You may not have heard of this…yet…but the health care system had a seismic event in 2015 when the Obama administration mandated a bundled payment model for joint replacement surgery paid for by Medicare. Ho hum, you say? The health care providers involved, physicians, hospitals, labs and post-acute providers to name just a few, aren’t reacting this way. The fee-for-service model that has been used for years and on which our health care payment system depends will become a smaller and smaller part of the pay structure as more and more value based models are implemented. And it is happening now. In December Medicare announced a mandatory bundled payment system for heart attack treatment, bypass surgery and surgical hip and femur fracture treatment covered under Medicare.

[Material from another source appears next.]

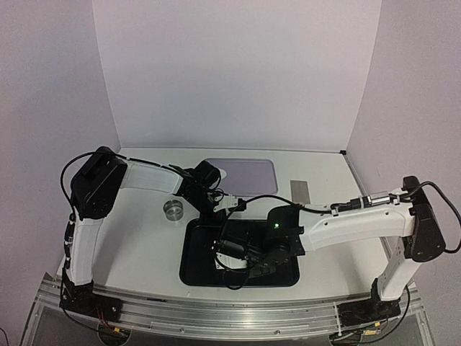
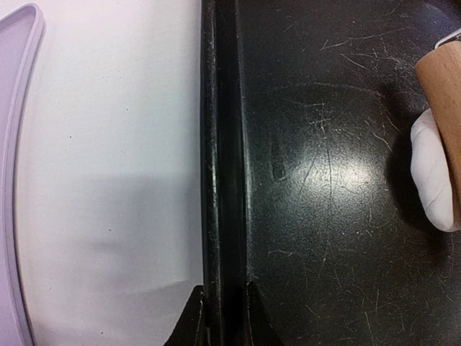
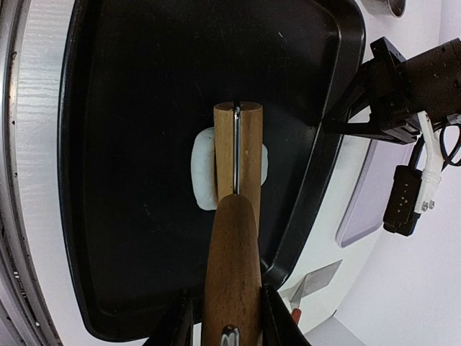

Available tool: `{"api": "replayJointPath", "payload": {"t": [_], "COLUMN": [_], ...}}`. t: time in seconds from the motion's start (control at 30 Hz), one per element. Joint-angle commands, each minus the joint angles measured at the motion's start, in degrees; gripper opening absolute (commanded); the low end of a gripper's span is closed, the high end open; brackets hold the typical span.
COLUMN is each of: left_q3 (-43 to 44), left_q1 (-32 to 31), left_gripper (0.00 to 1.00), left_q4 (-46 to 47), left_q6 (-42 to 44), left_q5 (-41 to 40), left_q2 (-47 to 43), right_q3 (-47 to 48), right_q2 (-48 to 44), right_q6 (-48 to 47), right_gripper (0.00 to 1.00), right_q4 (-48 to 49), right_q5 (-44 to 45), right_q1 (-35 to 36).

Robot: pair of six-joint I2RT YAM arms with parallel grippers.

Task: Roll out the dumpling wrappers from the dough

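Near the middle of the black tray (image 3: pixel 130 108), one lump of dough (image 3: pixel 204 173) lies pressed under the single wooden rolling pin (image 3: pixel 232 231). The right gripper (image 3: pixel 227 321) has its jaws clamped on the pin's handle. Bare tray floor lies open on every side of the dough, out to the raised rim. The left gripper (image 2: pixel 223 317) pinches the tray's far rim near the left corner, jaws closed on it. Beyond that edge, apart on the white table (image 1: pixel 144 238), lie one lavender tray (image 1: pixel 248 173), one small round metal cup (image 1: pixel 173 209) and one flat metal scraper (image 1: pixel 300 191).
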Motion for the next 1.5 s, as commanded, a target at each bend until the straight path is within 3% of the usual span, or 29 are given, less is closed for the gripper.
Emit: {"api": "replayJointPath", "payload": {"t": [0.0,0.3,0.5,0.83,1.17,1.47], "left_q3": [-0.1,0.2,0.2,0.0,0.2,0.5], "left_q1": [0.8,0.9,0.8,0.8,0.8,0.8], "left_gripper": [0.00,0.00,0.00,0.00,0.00,0.00], "left_q4": [3.0,3.0,2.5,2.6,2.4,2.2], "left_q6": [6.4,7.1,7.1,7.3,7.2,7.5], "left_q5": [-8.4,-8.5,-8.3,-8.3,-8.1,-8.2], "left_q2": [-0.6,-0.2,-0.1,-0.2,-0.1,-0.1], "right_q3": [-6.1,-13.2,-6.0,-11.8,-3.4,-7.3], "right_q2": [0.1,-1.7,5.0,1.5,7.1,4.7], "right_q6": [-0.3,2.9,0.0,15.4,8.9,20.2], "right_gripper": [0.00,0.00,0.00,0.00,0.00,0.00], "right_q4": [0.2,-3.0,-0.7,-2.8,-0.6,-4.3], "right_q5": [-8.7,-11.3,-9.9,-12.6,-9.8,-13.0], "right_q1": [1.9,5.9,2.7,9.6,3.9,12.0]}}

What are bundled payments?
Under a bundled payment model providers and healthcare facilities are paid a single payment for all the services performed to treat a patient undergoing a specific episode of care, like joint replacement surgery. Traditionally Medicare would reimburse the hospital, surgeon and anesthesiologist separately for their part in the treatment. With a bundled payment model, Medicare collectively reimburses the providers involved, using a set price for the episode of care, which is usually based on historical costs. Exceeding the pre-arranged reimbursement means the providers bear more cost than they are paid for and if their expenses are less than the set price, the providers get to keep the difference.
The Positives of Bundled Payments
1. Simplification – Straight-forward solution everyone can understand including patiensts. The up-front cost is transparent allowing patients to compare providers and plan a budget.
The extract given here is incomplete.